Belgian scientists have identified a hitherto unsuspected benefit of global warming - more time for all of us.

They say increasing levels of carbon dioxide (CO2) in the atmosphere will slow the Earth's rotation.

This will make every day a little longer than it is already.

But for the next century the increase will be so small that if you blink, you'll miss it.

The scientists, from Belgium's Royal Observatory and the Catholic University of Louvain, report their work in this month's issue of the journal Geophysical Research Letters.

They used computer models to analyse the effect of adding 1% more CO2 to the atmosphere annually.

This would mean a doubling of the CO2 concentration after 70 years. The researchers say this rate of increase is a common scenario on the basis of current human activity.

Elastic days

Science can already measure the length of the day to an accuracy of about 10 microseconds (one microsecond is one millionth of a second).

The length fluctuates slightly, because of changes in atmospheric winds and ocean currents, which affect the Earth's angular momentum as it spins on its axis.

Wind turbines against sun   1999 EyeWire, Inc.
Warmer and longer days lie ahead
Angular momentum measures the rotation of a non-rigid body, like a planet, including its ability to go on spinning.

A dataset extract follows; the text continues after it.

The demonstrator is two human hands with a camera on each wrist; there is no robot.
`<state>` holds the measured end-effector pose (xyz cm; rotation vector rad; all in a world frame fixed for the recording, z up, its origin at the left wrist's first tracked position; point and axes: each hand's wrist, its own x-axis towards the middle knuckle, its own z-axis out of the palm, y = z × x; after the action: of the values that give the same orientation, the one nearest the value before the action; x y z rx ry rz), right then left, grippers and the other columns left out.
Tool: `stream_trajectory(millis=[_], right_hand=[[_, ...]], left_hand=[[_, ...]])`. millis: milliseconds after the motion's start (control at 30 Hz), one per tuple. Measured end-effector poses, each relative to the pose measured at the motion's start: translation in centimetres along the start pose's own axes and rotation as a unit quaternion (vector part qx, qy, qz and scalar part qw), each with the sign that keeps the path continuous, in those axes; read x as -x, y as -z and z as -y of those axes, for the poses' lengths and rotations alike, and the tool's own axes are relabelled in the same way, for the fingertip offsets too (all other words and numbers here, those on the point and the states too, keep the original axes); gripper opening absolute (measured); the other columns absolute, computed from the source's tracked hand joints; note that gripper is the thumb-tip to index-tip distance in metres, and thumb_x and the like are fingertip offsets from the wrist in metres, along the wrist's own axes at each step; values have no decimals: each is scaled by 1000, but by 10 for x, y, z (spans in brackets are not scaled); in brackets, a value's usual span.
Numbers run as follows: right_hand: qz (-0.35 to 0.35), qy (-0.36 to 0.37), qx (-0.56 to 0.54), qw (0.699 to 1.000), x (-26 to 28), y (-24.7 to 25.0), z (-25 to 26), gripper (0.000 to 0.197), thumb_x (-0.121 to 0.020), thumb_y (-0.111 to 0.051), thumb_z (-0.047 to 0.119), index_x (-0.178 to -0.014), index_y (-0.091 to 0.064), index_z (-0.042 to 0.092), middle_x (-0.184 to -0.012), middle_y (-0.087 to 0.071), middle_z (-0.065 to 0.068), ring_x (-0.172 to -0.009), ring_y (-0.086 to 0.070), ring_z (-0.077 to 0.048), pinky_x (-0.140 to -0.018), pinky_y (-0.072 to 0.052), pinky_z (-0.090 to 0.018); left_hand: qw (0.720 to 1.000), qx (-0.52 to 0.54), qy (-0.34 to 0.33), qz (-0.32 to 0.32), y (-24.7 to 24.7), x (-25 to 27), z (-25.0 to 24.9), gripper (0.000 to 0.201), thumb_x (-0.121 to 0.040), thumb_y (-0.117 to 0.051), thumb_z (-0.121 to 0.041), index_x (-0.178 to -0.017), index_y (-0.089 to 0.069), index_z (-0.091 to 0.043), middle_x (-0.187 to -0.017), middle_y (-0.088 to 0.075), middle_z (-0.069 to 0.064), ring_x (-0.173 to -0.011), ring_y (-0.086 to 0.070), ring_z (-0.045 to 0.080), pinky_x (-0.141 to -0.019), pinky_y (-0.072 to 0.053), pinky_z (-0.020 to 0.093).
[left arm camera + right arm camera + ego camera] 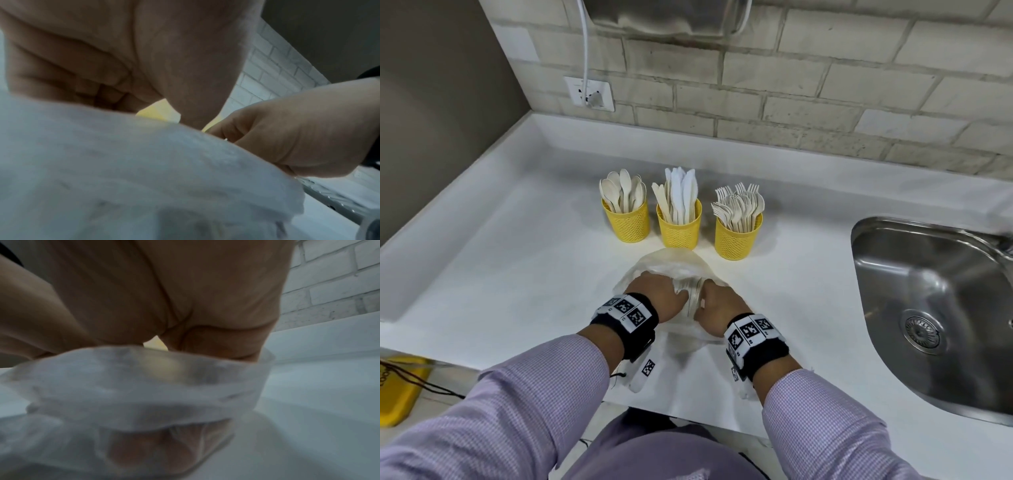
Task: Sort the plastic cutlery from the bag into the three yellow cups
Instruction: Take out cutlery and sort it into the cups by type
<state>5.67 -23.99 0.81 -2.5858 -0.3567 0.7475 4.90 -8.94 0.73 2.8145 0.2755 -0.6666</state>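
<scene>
Crumpled clear plastic bag: on white desk, before three yellow perforated cups holding spoons, knives, forks. Left hand and right hand: each grip clutching the bag's film

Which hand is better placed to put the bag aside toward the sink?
Probably the right hand: it grips the bag on the side nearer the sink. The left hand would have to cross over.
</scene>
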Motion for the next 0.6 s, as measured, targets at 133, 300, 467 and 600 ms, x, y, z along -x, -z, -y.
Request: stream_trajectory(millis=[133,300,467,600], right_hand=[[41,21,6,999,1,-2,-3,50,-97,-54,19,-145,-38,16,-129,-63,-16,-119,-59,-35,-92,-45,-36],[43,32,14,998,2,1,-6,58,-99,-52,20,-153,-33,24,-139,-59,-13,-127,-56,-34,-106,-44,-40],[84,51,10,995,1,-2,-10,68,-96,-50,15,-156,-27,39,-141,-58,-11,-126,-56,-34,-103,-46,-41],[100,54,10,993,-1,-5,-8,67,-96,-50,16,-155,-28,40,-140,-60,-10,-124,-58,-32,-98,-47,-39]], left_hand=[[1000,7,14,1,0,3,-9,61,-84,-46,-68,-107,-72,-18,-113,-72,7,-112,-61,28,-96,-50,41],[999,-22,32,-3,-2,0,-15,63,-81,-64,-62,-130,-60,-22,-130,-64,8,-124,-55,30,-102,-45,40],[1000,0,29,-10,-1,-5,-18,43,-87,-69,-39,-123,-62,-16,-121,-66,9,-115,-62,29,-90,-49,33],[1000,2,24,-4,0,-4,-23,31,-94,-60,-27,-120,-64,-10,-122,-67,12,-115,-62,29,-94,-51,35]])
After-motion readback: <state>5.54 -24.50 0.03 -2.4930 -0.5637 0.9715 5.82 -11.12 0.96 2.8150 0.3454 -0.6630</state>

The Belgian team estimated the effect of the ocean and atmosphere in a warming world on the Earth's angular momentum.

They found that each day would lengthen because of angular momentum changes, including variations in surface pressure over land masses, average surface pressure over the ocean, and zonal winds and currents.

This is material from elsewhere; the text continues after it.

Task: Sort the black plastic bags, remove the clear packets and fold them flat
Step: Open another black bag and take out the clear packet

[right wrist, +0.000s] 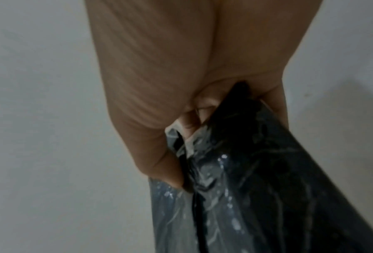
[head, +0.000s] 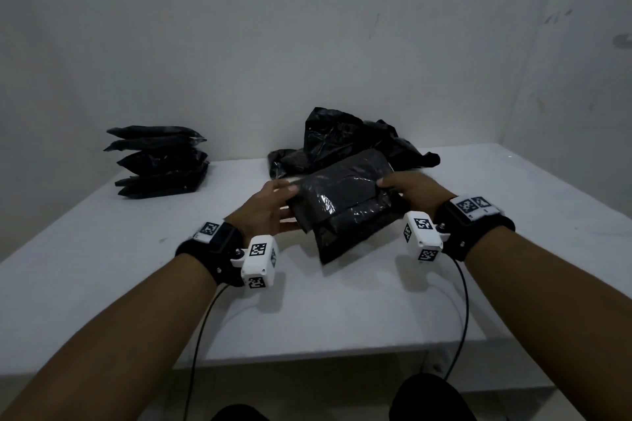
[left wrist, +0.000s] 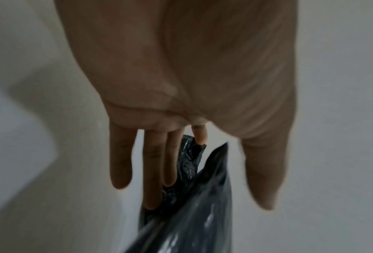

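Observation:
Over the middle of the white table (head: 513,202) both hands hold up a black plastic bag (head: 345,178). My left hand (head: 278,203) takes its left edge, thumb on top and straight fingers underneath; the left wrist view shows the bag (left wrist: 194,214) between thumb and fingers (left wrist: 120,162). My right hand (head: 405,190) grips the right edge. In the right wrist view the right hand (right wrist: 170,95) curls round the black bag (right wrist: 289,188) and a glossy clear packet (right wrist: 172,214) at its mouth. The glossy lower part (head: 345,219) hangs toward me.
A neat stack of several flat dark packets (head: 159,161) stands at the table's back left by the wall. A crumpled heap of black bags (head: 349,140) lies just behind the held one. Cables run from both wrist cameras over the near table edge (head: 307,352).

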The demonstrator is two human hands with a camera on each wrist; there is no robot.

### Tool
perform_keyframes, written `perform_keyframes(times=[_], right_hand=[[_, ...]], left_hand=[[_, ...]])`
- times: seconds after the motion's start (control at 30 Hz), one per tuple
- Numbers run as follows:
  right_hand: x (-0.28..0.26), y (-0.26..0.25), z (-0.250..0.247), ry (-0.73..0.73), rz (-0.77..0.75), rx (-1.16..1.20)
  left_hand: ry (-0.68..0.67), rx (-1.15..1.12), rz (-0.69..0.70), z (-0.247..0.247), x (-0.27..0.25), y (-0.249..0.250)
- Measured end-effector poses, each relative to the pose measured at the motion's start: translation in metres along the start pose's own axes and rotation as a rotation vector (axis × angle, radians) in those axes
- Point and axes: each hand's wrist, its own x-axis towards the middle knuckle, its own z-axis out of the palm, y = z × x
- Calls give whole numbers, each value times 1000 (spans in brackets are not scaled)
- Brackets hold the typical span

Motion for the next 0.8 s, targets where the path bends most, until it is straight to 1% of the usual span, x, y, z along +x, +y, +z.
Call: perform_keyframes(times=[0.1,0.17,0.27,0.33,0.4,0.47,0.57,0.67,0.7,0.8], right_hand=[[2,-14,-3,-67,-68,-117],[4,-23,-4,-133,-65,-191],[7,-36,-4,-207,-40,-296],[4,-44,-3,-246,-38,-353],[3,-49,-4,-262,-49,-413],[3,-50,-8,-261,-60,-450],[2,-51,-12,-242,-56,-438],[-3,-50,-17,-189,-50,-387],[-4,-49,-20,-166,-36,-335],[-13,-44,-32,-132,42,-69]], left_hand=[[-68,155,38,-4,0,22],[-196,258,68,-1,1,37],[-432,459,46,15,1,50],[-537,538,31,27,0,50],[-603,566,29,37,-2,46],[-644,595,30,45,-3,40],[-707,613,29,54,-1,30],[-698,614,77,64,2,23],[-686,615,103,68,4,21],[-656,603,191,75,9,17]])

The actual amount of lengthening would be small - microseconds per year.

In any given year it would be difficult to distinguish from naturally occurring variation.

Time expands

But over longer periods, the scientists say, the effect would be measurable, with a probable increase of 11 microseconds per decade during this century.

That would mean an increase of 11 hundred-thousandths of a second over the entire century.

One of the team, Dr Olivier de Viron, told BBC News Online: "When you increase the amount of CO2, you perturb the atmosphere's dynamics, the winds and so on.

"We know that globally the wind blowing from West to East will increase, so the Earth's rotation will decrease.

"The days will be longer - and the nights won't be shorter to compensate.

"It means 24 hours won't be 24 hours any more. It will be something a little bit more."